Les carences en vitamine D sont largement répandues dans le monde. Manque d’exposition au soleil ou alimentation pauvre en produits laitiers et poissons gras sont les principaux responsables de cette hypovitaminose.
Celle-ci est associée à un défaut de minéralisation osseuse. Les os deviennent alors plus fragiles, ce qui augmente le risque de fracture. C’est ce qu’on appelle l’ostéomalacie. De nombreux travaux ont montré que ce trouble s’accompagnait d’une faiblesse musculaire. « Il a été ainsi suggéré une possible association entre le taux de vitamine D et les performances physiques et/ou les chutes », indique la Haute Autorité de Santé dans une note de janvier 2013.
De nombreuses sociétés savantes recommandent une supplémentation en vitamine D pour prévenir des chutes accidentelles chez la personne âgée, sans même prouver le déficit par un dosage.
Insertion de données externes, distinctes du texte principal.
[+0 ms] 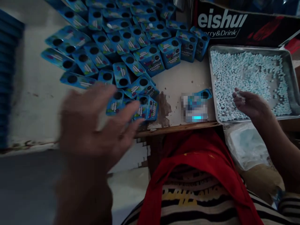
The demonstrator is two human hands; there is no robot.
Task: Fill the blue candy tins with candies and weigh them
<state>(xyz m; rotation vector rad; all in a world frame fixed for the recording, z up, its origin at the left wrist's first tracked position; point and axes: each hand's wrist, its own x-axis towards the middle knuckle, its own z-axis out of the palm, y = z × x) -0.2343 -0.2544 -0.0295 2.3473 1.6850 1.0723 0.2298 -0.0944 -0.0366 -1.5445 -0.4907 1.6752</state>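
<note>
My left hand (91,125), blurred by motion, hovers at the near edge of a group of small blue candy boxes (150,61), its fingers spread and nothing seen in them. Dark round holes show on the tops of these boxes. Over a metal tray (295,75), my right hand (249,101) has its fingers closed around a few small pale-blue candies (248,68), many of which cover the tray floor. Between my hands, a single blue box (205,93) lies by the table edge, partly hidden by a pixelated patch.
Behind the tray stands a black carton (225,26) with white lettering. Stacked blue trays (10,78) rise at the far left. A clear plastic bag (248,147) hangs below the tray. The worn wooden table edge (178,128) runs in front of my red apron (194,147).
</note>
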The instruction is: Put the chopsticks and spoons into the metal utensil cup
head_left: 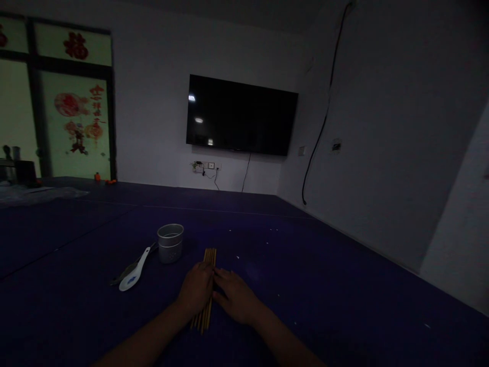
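Observation:
A bundle of several wooden chopsticks [201, 321] lies lengthwise on the dark blue surface in front of me. Across its middle, my left hand [195, 288] is closed over the sticks and hides part of them. From the right side, my right hand [236, 296] reaches to the bundle, its fingers stretched out at the sticks and the thumb apart. To the left of the hands, a grey metal cup [170, 247] stands upright. Beside the cup lies a white spoon [133, 278] with a blue mark in its bowl, partly over a dark, slim utensil [121, 276].
Small white scraps [237, 257] dot the dark blue surface [344, 295]. Clear plastic sheeting [42, 195] and small orange objects [110, 182] are at the far left. A television [240, 114] hangs on the far wall; a black cable [321, 132] runs down the right wall.

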Motion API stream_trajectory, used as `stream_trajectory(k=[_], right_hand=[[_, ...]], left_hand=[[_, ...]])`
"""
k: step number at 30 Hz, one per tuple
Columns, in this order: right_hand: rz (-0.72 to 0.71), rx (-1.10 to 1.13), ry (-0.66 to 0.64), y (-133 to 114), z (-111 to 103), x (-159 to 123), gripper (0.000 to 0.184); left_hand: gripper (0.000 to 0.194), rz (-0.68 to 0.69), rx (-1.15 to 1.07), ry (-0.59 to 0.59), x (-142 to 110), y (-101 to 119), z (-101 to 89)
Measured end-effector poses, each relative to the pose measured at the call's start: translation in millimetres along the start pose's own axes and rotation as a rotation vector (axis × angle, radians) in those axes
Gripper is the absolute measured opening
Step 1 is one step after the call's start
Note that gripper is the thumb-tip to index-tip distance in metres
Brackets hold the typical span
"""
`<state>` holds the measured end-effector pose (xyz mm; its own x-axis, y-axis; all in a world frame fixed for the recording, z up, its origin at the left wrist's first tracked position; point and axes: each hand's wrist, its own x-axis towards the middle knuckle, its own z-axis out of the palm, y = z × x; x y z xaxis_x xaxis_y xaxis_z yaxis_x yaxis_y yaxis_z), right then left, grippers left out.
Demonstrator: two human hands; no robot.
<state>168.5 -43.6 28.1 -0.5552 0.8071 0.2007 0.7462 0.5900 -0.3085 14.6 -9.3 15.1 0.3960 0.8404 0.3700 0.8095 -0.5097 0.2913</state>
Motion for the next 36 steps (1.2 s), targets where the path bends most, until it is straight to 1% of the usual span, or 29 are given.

Or, des chercheurs suisses viennent de montrer que l’apport élevé de vitamine D ne présente aucun bénéfice et augmenterait même le risque de chutes chez les plus de 70 ans. Ils publient leurs travaux dans le JAMA Internal Medicine.
Un suivi d'un an
Pour arriver à cette conclusion inattendue, les chercheurs ont mené un essai clinique randomisé incluant 200 hommes et femmes. Parmi eux, près de 6 sur 10 étaient carencés en vitamine D.
De manière aléatoire, les chercheurs ont divisé les participants en 3 groupes : 67 personnes ont reçu une dose de 24 000 UI de vitamine D3 par mois (soit 800 UI par jour, la dose recommandée aux Etats-Unis. En France, elle est deux fois moindre), 67 personnes ont reçu une dose de 60 000 UI par mois et 66 autres ont pris une dose de 24 000 UI de vitamine D3 enrichie en calcifediol (un métabolite de cette vitamine assimilable plus efficacement pas l’organisme, ndlr). Tous ont suivi ce traitement durant 12 mois.
Au cours de l’étude, les chercheurs ont effectué des dosages sanguins afin de mesurer les taux de vitamine D et ont cherché à savoir si la condition physique des participants, notamment la marche, s’est améliorée.
Selon les résultats, les dosages les plus élevés sont ceux qui permettent de couvrir au mieux les besoins en vitamine D (seuil de 30 ng de vitamine D par millilitres de sang atteint). En revanche, elles n’apportent aucun bénéfice sur le plan physique. En effet, plus de 120 volontaires ont chuté une ou plusieurs fois au cours de l’expérience. Et parmi eux, la grande majorité appartenait aux groupes ayant reçu des doses très importantes.
Des recommandations non justifiées
« Comparé à la dose mensuelle recommandée de 24 000 UI, les posologies très élevées ne permettent pas de prévenir le déclin fonctionnel mais au contraire augmentent les chutes chez les personnes de plus de 70 ans, résument les auteurs de l’étude. En conséquence, les fortes doses ou la combinaison avec le calcifediol ne semblent pas être justifiées au regard des effets potentiellement délétères. Des travaux supplémentaires seront nécessaires pour confirmer ces résultats. »
Dans un commentaire accompagnant cette étude, le Pr Steven Cummings, spécialiste de l’ostéoporose, rappelle que « la stratégie de supplémentation en vitamine D pour atteindre le seuil de 30 ng/mL afin de réduire le risque de chutes et de fractures n’a jamais été établie par des essais cliniques randomisés », et d’ajouter qu’elle peut « très bien augmenter ce risque ». Le spécialiste préfère ainsi la prudence et conseille de suivre les recommandations actuelles et consommer des aliments naturellement riches en vitamines et minéraux.